All of the data should be given again word for word, though the images are to be left out.

DATA PROVIDED:
════════════════════

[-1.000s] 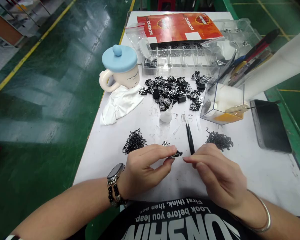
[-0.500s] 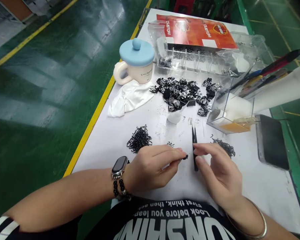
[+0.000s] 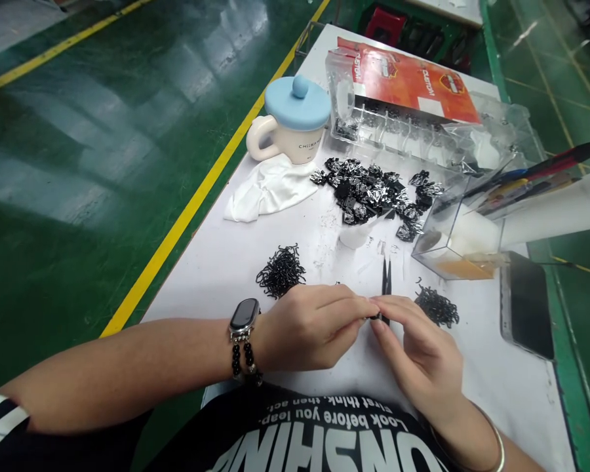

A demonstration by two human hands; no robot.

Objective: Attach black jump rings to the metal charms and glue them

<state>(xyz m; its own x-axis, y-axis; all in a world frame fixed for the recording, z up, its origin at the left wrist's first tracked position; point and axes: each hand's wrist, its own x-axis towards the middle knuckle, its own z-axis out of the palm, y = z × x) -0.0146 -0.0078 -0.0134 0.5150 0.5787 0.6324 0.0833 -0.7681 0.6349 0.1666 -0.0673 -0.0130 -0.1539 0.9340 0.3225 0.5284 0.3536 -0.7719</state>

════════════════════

SOLUTION:
[-1.000s] 
[-0.500s] 
[+0.000s] 

A demonstration by two human hands; no robot.

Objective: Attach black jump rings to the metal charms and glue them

<state>(xyz m; its own x-axis, y-axis; all in a world frame fixed for the recording, z up, its origin at the left wrist's first tracked position; point and axes: each hand's wrist, its own x-axis towards the middle knuckle, its own z-axis out of the palm, y = z × x) -0.0146 -0.0078 -0.0134 0.5150 0.5787 0.6324 0.0833 -0.7681 0.6349 0.1666 -0.0673 -0.0130 -0.1539 0.9340 0.3225 0.5284 0.3536 -0.7719</state>

No further output is expected.